Addio a Dondero: l’umanità della gente fotografata in bianco e nero | Giornale dello Spettacolo
Top

Addio a Dondero: l’umanità della gente fotografata in bianco e nero

Il fotoreporter è morto a 87 anni. Interessato alla denuncia sociale più che all’arte, con la sua Leica ha raccontato guerre e soprattutto la gente comune.

Addio a Dondero: l’umanità della gente fotografata in bianco e nero
Preroll

GdS Modifica articolo

14 Dicembre 2015 - 15.00


ATF

“Sono nato uno che guarda”. Diceva questo di sé, Mario Dondero, a chi gli chiedeva come ha imparato a fotografare. “Non è che ho imparato, fotografo in una certa maniera che alcuni considerano singolare, ma a me quello che interessa è la funzione che può avere l’immagine, la sua importanza”.

Stava tutta qui la poetica di Dondero, fotografo interessato più al contenuto di una fotografia che alla sua estetica, alla denuncia sociale più che all’arte. Mario Dondero se n’è andato, il 13 dicembre 2015, in una casa di cura vicina alla sua Fermo, la città in cui aveva scelto di vivere, dopo una malattia durata alcuni mesi. Aveva 87 anni, la maggior parte dei quali trascorsi a guardare il mondo attraverso un obiettivo.

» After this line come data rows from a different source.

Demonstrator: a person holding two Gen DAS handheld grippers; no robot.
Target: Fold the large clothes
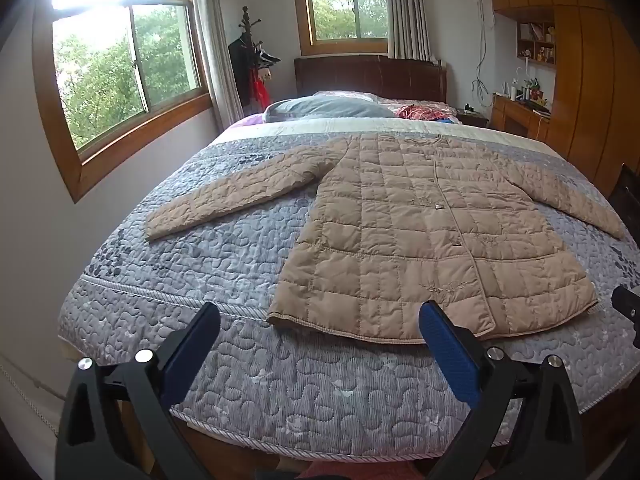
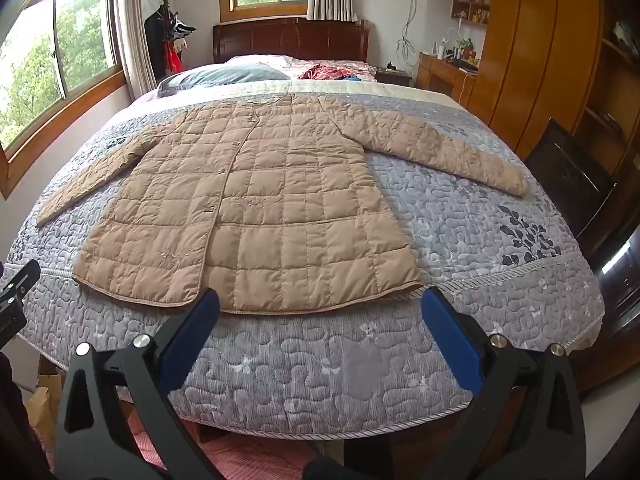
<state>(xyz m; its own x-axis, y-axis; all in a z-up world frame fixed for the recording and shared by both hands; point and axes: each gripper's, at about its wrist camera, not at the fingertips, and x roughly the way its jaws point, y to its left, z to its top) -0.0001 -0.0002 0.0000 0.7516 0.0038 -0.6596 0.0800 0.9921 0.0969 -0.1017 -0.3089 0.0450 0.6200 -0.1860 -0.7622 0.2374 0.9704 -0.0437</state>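
A wide bed (image 1: 248, 264) fills the room, covered by a grey-blue quilted bedspread (image 2: 352, 364) with a leaf print near its right side. Beyond the bed stand a dark wooden headboard (image 1: 370, 78), two wood-framed windows (image 1: 124, 68) with green trees outside, a coat stand (image 1: 250, 60) in the corner between them, and honey-coloured wooden cabinets (image 2: 532, 52) with a cluttered desk (image 2: 444, 66) to the bed's right. A grey-blue pillow (image 1: 328, 108) and a bunched red patterned cloth (image 2: 320, 73) lie at the head end. On the bedspread, in the half of the bed nearer the cameras, lies a tan quilted coat (image 1: 420, 232), front up and closed along its placket, both sleeves spread out to the sides, collar toward the headboard and hem close to the foot edge. The left gripper (image 1: 320, 320) and the right gripper (image 2: 322, 308) hang above the foot of the bed with jaws spread wide, nothing between them, neither touching the coat. The small items on the desk and shelves are too tiny to identify, and the floor under the bed's foot edge shows only a strip of reddish checked material that is cut off.
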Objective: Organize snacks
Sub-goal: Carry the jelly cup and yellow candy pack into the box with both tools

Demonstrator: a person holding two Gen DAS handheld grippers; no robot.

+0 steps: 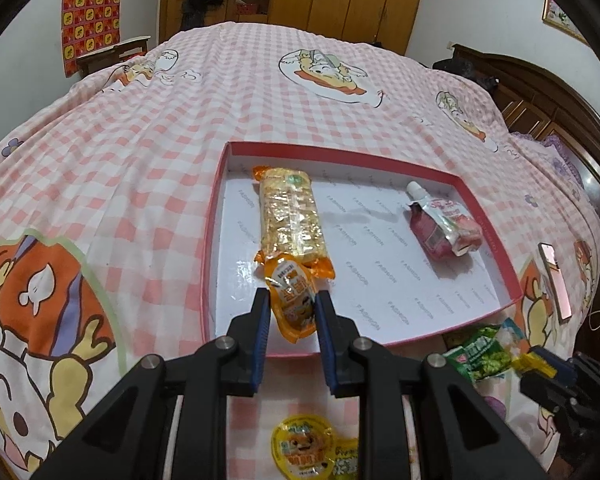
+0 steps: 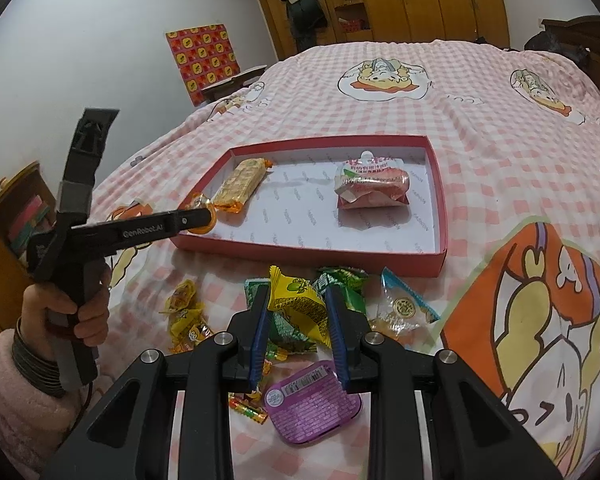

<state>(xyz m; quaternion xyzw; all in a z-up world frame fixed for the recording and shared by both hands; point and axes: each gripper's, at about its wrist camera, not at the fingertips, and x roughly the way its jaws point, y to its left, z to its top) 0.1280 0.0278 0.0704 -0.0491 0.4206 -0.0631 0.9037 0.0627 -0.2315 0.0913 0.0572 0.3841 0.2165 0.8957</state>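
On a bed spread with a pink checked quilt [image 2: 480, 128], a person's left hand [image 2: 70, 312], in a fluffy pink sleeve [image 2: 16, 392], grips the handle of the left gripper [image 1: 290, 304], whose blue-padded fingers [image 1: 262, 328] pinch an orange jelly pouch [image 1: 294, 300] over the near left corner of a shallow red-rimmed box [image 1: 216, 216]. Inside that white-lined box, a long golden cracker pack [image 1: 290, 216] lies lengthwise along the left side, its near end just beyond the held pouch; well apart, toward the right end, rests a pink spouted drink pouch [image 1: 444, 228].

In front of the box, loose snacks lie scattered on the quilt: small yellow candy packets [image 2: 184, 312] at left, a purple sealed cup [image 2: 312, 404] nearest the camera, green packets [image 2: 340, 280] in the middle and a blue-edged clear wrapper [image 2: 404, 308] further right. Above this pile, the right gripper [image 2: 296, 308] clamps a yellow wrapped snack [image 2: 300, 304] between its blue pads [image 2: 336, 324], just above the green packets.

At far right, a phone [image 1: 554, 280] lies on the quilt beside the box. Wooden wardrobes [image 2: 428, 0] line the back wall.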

Nato a Milano ma originario di Genova, Dondero è stato partigiano in Val d’Ossola e giornalista del primo Dopoguerra. Ha scoperto la fotografia quasi per caso, e non l’ha più lasciata. Viaggiatore instancabile, fin quando ha potuto, Dondero ha collaborato con alcune delle testate più importanti al mondo e con le sue immagini ha raccontato la Guerra d’Algeria, ma anche gli scrittori del Nouveau Roman prima che diventassero famosi, il lavoro dei medici di Emergency in Afghanistan, il disastro della motonave Elisabetta Montanari, e poi un numero incredibile di artisti e intellettuali, politici, registi, l’Africa, Cuba, l’Urss ma soprattutto la gente comune. Sempre con in mente i grandi nomi del reportage, Robert Capa su tutti, con cui condivideva la stessa idea di impegno civile.

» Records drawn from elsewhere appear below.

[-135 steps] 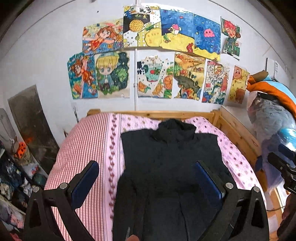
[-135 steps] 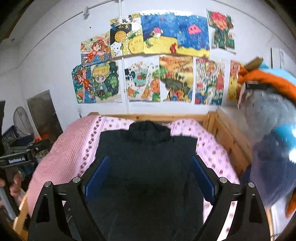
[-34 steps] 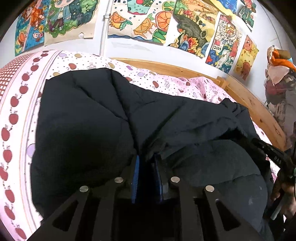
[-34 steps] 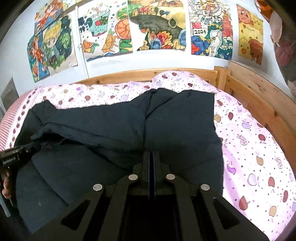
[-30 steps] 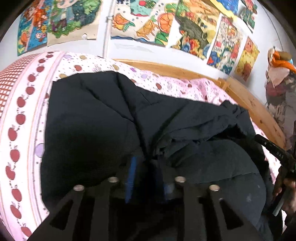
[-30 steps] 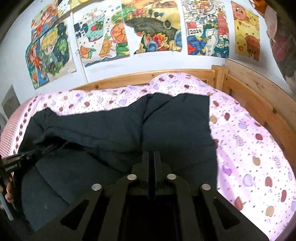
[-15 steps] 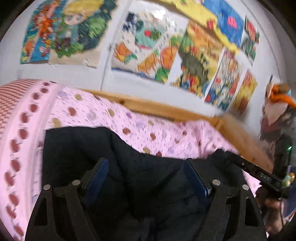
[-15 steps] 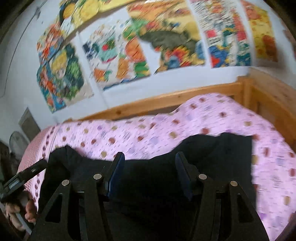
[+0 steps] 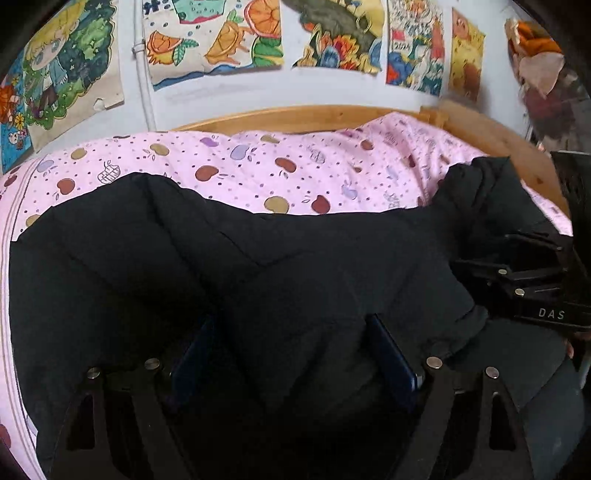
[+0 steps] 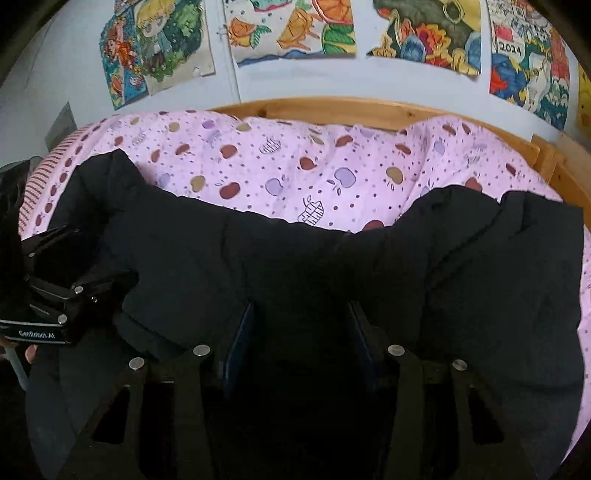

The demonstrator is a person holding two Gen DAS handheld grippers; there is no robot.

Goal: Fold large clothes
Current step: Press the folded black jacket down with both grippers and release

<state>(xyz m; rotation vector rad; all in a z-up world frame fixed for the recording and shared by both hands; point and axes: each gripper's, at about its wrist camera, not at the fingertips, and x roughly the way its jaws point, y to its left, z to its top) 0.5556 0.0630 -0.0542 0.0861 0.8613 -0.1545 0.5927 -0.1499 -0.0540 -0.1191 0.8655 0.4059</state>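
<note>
A black padded jacket (image 9: 258, 266) lies folded across the pink apple-print bedsheet (image 9: 295, 173), its far edge a rumpled ridge. My left gripper (image 9: 291, 347) sits low over the near part of the jacket, its jaws wide and still opening, with fabric bulging between the blue pads (image 9: 391, 354). In the right wrist view the same jacket (image 10: 480, 277) fills the lower half. My right gripper (image 10: 301, 332) stands partly open over it, its jaws closing with jacket fabric between them; I see no pad pressing. Each gripper shows in the other's view, the right one (image 9: 517, 280) and the left one (image 10: 66, 288).
A wooden bed frame (image 9: 295, 110) runs along the far side and right of the mattress. Coloured drawings (image 10: 295, 29) cover the white wall behind. An orange and grey bundle (image 9: 535, 55) hangs at the upper right. A person's fingers (image 10: 31, 354) hold the left gripper.
A second ago both grippers were shut on jacket folds. Both have let go and opened, and have dropped closer to the jacket, which now lies folded on the sheet.
</note>
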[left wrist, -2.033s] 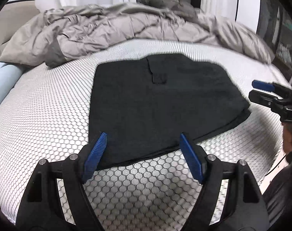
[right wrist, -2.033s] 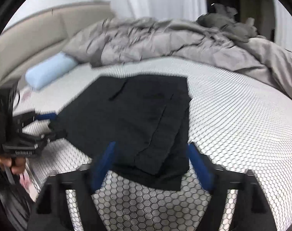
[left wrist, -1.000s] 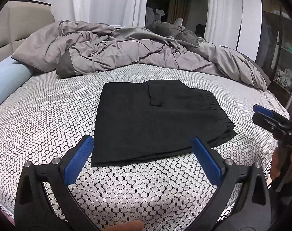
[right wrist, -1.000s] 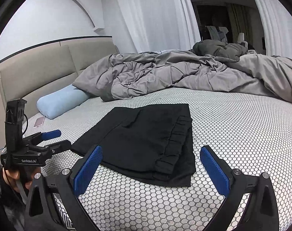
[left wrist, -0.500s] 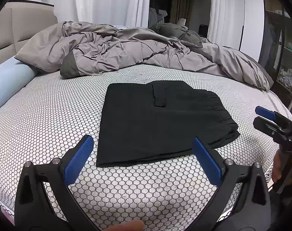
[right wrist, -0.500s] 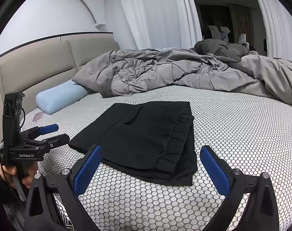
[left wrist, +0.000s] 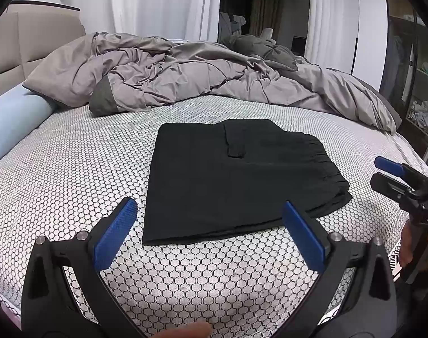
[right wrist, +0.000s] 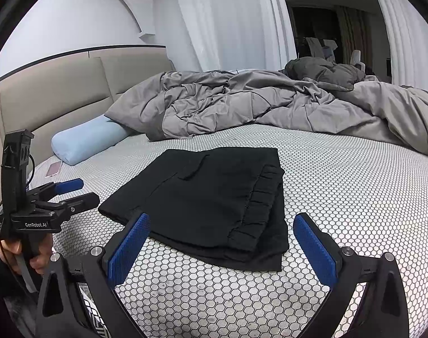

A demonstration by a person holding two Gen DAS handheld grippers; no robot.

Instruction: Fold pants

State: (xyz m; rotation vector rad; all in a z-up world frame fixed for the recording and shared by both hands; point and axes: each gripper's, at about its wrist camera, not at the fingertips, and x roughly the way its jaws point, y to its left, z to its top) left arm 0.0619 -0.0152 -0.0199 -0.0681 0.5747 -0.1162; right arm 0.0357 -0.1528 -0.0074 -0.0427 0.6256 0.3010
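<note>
The black pants [left wrist: 236,177] lie folded into a flat, squarish stack at the centre of the frame on the honeycomb-patterned mattress [left wrist: 73,174], gathered waistband [right wrist: 259,197] along their right side. They look soft, light and limp, likely to sag if lifted by one corner; the doubled lower edge seems the surest hold. The left gripper [left wrist: 211,233] hovers at lower centre, jaws wide apart and holding nothing. The right gripper [right wrist: 222,242] does likewise, jaws spread and clear of the cloth. Bare mattress rings the stack. The rumpled grey duvet [left wrist: 185,76] crowds the upper frame, a blue bolster [right wrist: 87,140] at left.
</note>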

Amico della Comunità di Capodarco di Fermo e di Redattore Sociale, Mario Dondero è stato ospite più volte a Capodarco, l’ultima nel 2014, e prima ancora nel 2011 dove è stato intervistato dal critico letterario e scrittore Massimo Raffaeli sul tema del seminario “Bulimie”, declinato rispetto alla fotografia e alle immagini.

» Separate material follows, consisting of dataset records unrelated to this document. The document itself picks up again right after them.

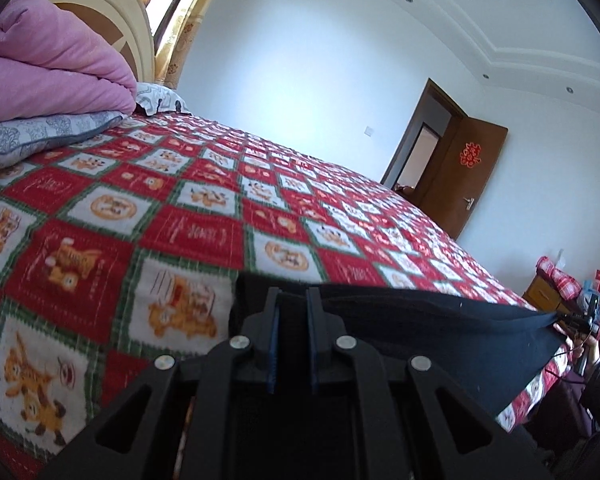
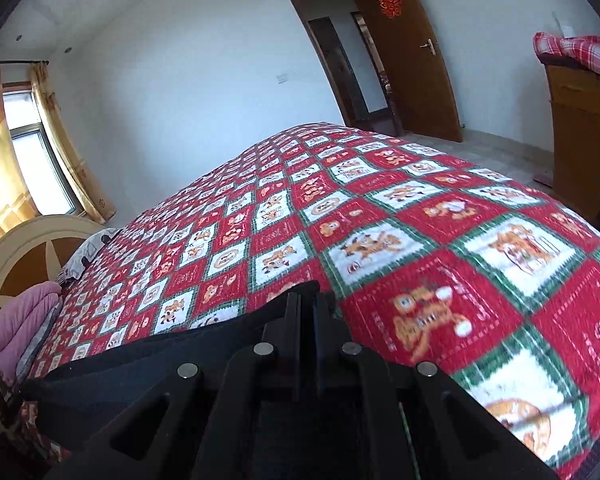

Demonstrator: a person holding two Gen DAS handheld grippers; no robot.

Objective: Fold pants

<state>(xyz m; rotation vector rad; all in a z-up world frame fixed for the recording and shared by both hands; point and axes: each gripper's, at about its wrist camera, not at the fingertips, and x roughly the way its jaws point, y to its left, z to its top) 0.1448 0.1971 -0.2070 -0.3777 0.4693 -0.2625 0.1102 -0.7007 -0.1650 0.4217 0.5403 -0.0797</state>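
Observation:
The black pants point(image 1: 440, 328) hang stretched in the air above the red patterned bedspread point(image 1: 160, 208). My left gripper point(image 1: 293, 300) is shut on one end of the pants edge, and the cloth runs right to the right gripper point(image 1: 580, 320) far off. In the right wrist view my right gripper point(image 2: 307, 300) is shut on the other end of the black pants point(image 2: 160, 356), which stretch away to the left. The lower part of the pants is hidden under both grippers.
A folded pink quilt point(image 1: 56, 64) and grey pillows point(image 1: 40, 136) lie at the head of the bed by the headboard point(image 2: 24, 256). A brown door point(image 2: 404, 52) stands open. A wooden cabinet point(image 2: 580, 128) stands right of the bed.

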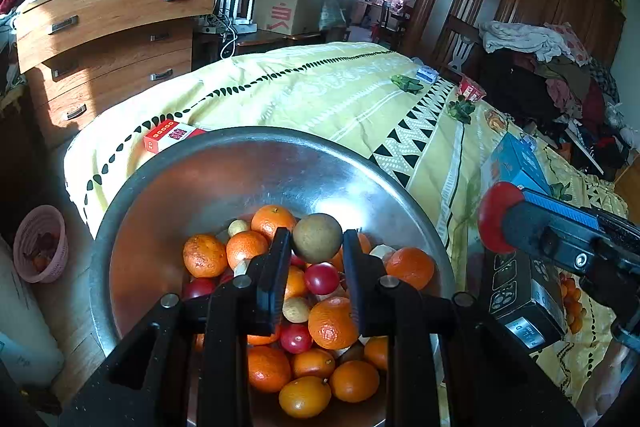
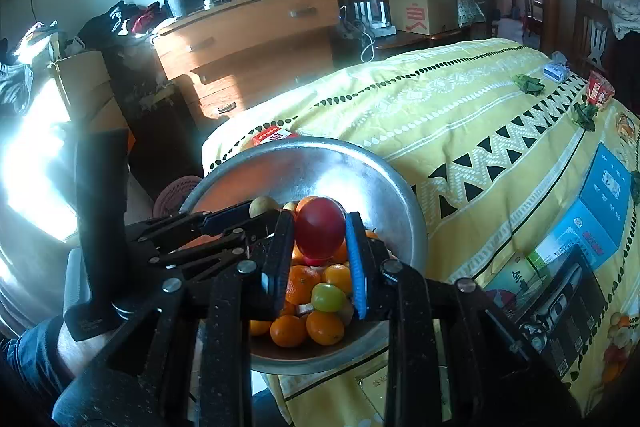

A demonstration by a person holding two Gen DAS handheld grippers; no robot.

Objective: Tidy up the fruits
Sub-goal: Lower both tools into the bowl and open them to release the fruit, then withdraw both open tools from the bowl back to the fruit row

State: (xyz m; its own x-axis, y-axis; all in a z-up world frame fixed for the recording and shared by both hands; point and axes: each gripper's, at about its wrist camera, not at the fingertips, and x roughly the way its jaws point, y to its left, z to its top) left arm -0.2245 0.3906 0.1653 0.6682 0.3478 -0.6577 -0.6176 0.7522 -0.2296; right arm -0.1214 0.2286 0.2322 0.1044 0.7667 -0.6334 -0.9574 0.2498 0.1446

“Il digitale porta alla bulimia”, ha detto Mario Dondero durante l’intervista al seminario di Capodarco. E ha stigmatizzato “l’ardita ferocia con cui i fotografi si accalcano per razziare la faccia di una persona”. Lui che è rimasto affezionato alle sue macchine fotografiche analogiche, ha però ammesso che “il digitale è democratico, costa meno, allarga gli orizzonti e permette a chi prima non aveva i soldi per comprarsi la pellicola di diventare un fotografo, magari formidabile”. E sull’uso del colore o del bianco e nero, quest’ultimo considerato “fonte di poesia, qualcosa di più alto, più nobile, più affascinante”, Dondero ha raccontato che “ci sono situazioni spettacolo che vanno raccontate a colori, ma i grandi temi, la storia, i drammi, le miserie, le sofferenze, l’umanità della gente è meglio fotografarla in bianco e nero. È più intenso”.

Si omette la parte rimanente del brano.